▶ _TASK DESCRIPTION_:
Where a line holds the word "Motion", copy that line from the data below.

Records from a dataset
== Segment start ==

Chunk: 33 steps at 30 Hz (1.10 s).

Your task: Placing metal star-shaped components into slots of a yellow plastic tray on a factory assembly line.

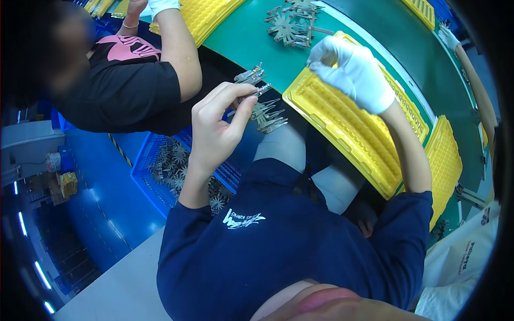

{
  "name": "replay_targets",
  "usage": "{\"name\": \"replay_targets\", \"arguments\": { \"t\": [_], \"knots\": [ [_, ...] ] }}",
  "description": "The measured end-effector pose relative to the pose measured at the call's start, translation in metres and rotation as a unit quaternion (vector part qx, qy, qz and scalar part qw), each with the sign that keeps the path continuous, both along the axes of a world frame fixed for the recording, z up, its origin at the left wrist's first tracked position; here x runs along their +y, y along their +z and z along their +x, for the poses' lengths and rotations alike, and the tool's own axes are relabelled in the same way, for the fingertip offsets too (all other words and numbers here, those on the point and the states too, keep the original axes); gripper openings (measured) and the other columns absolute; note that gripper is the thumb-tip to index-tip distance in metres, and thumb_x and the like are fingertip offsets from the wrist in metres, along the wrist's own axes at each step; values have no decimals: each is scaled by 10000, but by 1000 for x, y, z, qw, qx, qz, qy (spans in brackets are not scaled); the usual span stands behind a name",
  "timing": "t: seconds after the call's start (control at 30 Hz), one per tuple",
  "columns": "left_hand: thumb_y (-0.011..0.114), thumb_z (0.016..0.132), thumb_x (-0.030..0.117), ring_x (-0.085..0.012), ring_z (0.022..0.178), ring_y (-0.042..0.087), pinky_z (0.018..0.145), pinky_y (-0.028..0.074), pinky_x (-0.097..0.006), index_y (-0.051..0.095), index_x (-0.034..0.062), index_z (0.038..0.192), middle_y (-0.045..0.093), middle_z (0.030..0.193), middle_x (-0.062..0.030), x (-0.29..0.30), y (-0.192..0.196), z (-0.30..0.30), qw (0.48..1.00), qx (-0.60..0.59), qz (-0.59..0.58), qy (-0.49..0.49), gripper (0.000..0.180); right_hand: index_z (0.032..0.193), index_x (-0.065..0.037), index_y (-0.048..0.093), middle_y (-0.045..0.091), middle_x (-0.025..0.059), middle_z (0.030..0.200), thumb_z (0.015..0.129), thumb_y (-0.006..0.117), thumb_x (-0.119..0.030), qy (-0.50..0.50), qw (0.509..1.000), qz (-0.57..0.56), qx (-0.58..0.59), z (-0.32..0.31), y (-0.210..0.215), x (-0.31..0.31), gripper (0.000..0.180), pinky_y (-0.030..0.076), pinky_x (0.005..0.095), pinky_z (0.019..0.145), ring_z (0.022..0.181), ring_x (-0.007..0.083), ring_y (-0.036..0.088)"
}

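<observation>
We see left hand, bare, pinching small bunch of flat metal parts between thumb and fingers, above gap beside green worktop. Right hand, in white glove, fingertips pinched at far corner of yellow tray; whether it grips something small we cannot tell. Tray lies tilted on worktop edge. Star-shaped metal pieces lie on worktop beyond. Blue crate with similar pieces stands below left hand. Another person's arm near.
</observation>
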<state>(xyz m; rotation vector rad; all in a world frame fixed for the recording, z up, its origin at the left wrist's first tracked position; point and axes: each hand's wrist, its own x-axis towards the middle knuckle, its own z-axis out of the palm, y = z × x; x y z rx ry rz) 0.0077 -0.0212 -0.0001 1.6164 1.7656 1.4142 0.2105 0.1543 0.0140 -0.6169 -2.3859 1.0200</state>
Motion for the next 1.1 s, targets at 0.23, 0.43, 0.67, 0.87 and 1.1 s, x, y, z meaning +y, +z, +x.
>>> {"name": "replay_targets", "arguments": {
  "t": [0.23, 0.43, 0.67, 0.87, 1.1],
  "knots": [
    [779, 820, -39, -64, 768, 547, 705, 461, -204, 608, -63, 1129, 600, 958, -63, 8, 1, 8, 989, -102, 31, -98, 354, 980, -37, 693, 715, 101, 907, 870, 721, -65, 24, 998, -19, 50, 12, 24, -48, 116, 559, 310, 775, 836, 212, 705],
    [812, 773, -10, -108, 712, 579, 668, 499, -247, 620, -8, 1039, 630, 930, -97, 13, -5, 6, 991, 10, 108, -75, 328, 967, -18, 694, 702, 78, 938, 872, 706, -17, -6, 998, -22, 59, 17, 25, -62, 96, 521, 304, 836, 898, 178, 674],
    [787, 777, -36, -134, 681, 623, 613, 510, -278, 755, 5, 923, 646, 946, -99, 13, 10, 22, 991, 57, 119, -35, 155, 1012, -26, 726, 728, 124, 960, 842, 710, 2, -29, 993, 8, 118, 15, 15, -67, 174, 553, 322, 791, 877, 249, 705],
    [807, 777, 6, -159, 670, 643, 589, 509, -273, 752, 1, 931, 651, 878, -81, 11, 12, 27, 991, 87, 91, -49, 163, 1013, -1, 723, 729, 119, 959, 841, 701, 8, -44, 992, -12, 117, 18, 16, -68, 173, 546, 324, 806, 888, 225, 700],
    [779, 798, 1, -227, 684, 692, 592, 534, -292, 744, -10, 916, 705, 822, -117, 16, 11, 29, 985, 83, 121, -86, 124, 1038, 2, 716, 726, 88, 963, 841, 738, 1, -68, 992, -32, 97, 16, 20, -71, 199, 532, 296, 853, 900, 164, 690]
  ]
}}
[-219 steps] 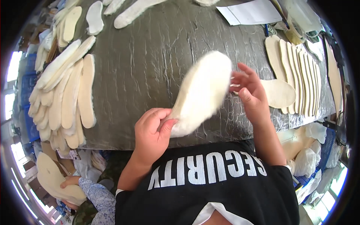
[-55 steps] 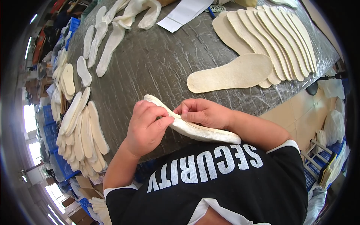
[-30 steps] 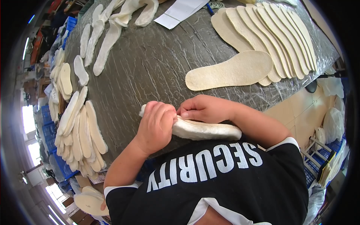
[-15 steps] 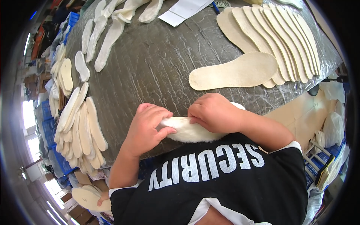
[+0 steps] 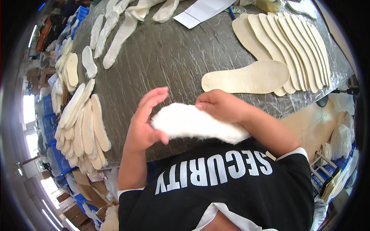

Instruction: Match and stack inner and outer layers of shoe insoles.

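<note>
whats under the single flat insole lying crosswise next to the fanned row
The single flat insole lies on the grey plastic-covered table. Its right end overlaps the fanned row; anything beneath it is hidden.

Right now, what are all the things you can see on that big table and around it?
Fluffy insole: one, white, at the near table edge, between both hands.
Flat insole lying alone: one, cream, just beyond the right hand.
Fanned insole row: many, cream, overlapping, far right of the table.
Insole pile: many, cream, overlapping, left edge of the table.
Fluffy pieces: several, white, far left of the table.
Paper sheet: one, white, far side.
Table cover: one, grey, wrinkled, shiny.
Crates: several, blue, beside the table on the left.
Left hand: open, thumb touching the fluffy insole's end.
Right hand: curled in a grip on the fluffy insole's top.
</note>
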Available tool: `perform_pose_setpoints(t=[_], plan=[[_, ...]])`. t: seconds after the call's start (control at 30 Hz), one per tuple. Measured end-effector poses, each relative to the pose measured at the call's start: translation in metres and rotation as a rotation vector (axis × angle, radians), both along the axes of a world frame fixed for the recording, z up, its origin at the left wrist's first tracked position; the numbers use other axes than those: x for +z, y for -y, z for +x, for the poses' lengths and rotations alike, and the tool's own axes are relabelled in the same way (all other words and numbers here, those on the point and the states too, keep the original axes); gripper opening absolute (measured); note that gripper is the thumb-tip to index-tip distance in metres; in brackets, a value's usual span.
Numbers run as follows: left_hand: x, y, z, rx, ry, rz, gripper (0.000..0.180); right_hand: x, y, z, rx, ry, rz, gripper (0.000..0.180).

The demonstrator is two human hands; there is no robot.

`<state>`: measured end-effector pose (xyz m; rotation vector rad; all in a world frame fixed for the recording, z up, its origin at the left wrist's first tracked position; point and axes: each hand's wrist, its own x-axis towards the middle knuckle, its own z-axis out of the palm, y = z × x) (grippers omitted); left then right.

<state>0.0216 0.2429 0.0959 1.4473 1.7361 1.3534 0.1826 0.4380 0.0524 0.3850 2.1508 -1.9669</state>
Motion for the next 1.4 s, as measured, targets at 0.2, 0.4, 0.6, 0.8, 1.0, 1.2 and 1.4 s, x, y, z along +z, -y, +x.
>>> perform_pose_setpoints(t=[0.2,0.4,0.6,0.8,1.0,1.2,1.4], plan=[[0.012,-0.001,0.020,-0.060,-0.625,0.050,0.052,-0.022,-0.007,-0.012,0.063,0.415,-0.627,0.030],[-0.003,0.026,0.023,0.143,0.083,-0.350,0.038,-0.013,-0.020,0.000,0.204,0.078,-0.256,0.043],[-0.015,0.017,0.030,0.167,-0.594,-0.165,0.045,-0.019,-0.019,-0.002,0.372,0.207,-0.279,0.035],[-0.007,-0.001,0.046,0.006,-0.689,-0.072,0.021,-0.011,-0.017,-0.016,0.441,0.242,-0.239,0.025],[-0.020,0.004,0.055,0.038,-0.509,-0.147,0.017,-0.008,-0.009,-0.036,0.567,0.206,-0.172,0.020],[-0.019,0.018,0.063,-0.045,-0.458,-0.163,0.017,-0.008,0.009,-0.042,0.754,0.078,0.084,0.017],[-0.034,0.030,0.072,-0.150,-0.349,-0.094,0.018,0.005,0.003,-0.036,0.531,0.262,0.200,0.015]])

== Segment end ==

▶ _ANSWER BOX_:
Motion for the next 1.1 s, targets at 0.23, 0.43, 0.67, 0.87 and 1.1 s, x, y, z meaning +y, +z, +x.
Motion for the next 1.4 s, as measured, targets at 0.2, 0.4, 0.6, 0.8, 1.0, 1.2 and 1.4 s, x, y, z along +z, -y, +x.

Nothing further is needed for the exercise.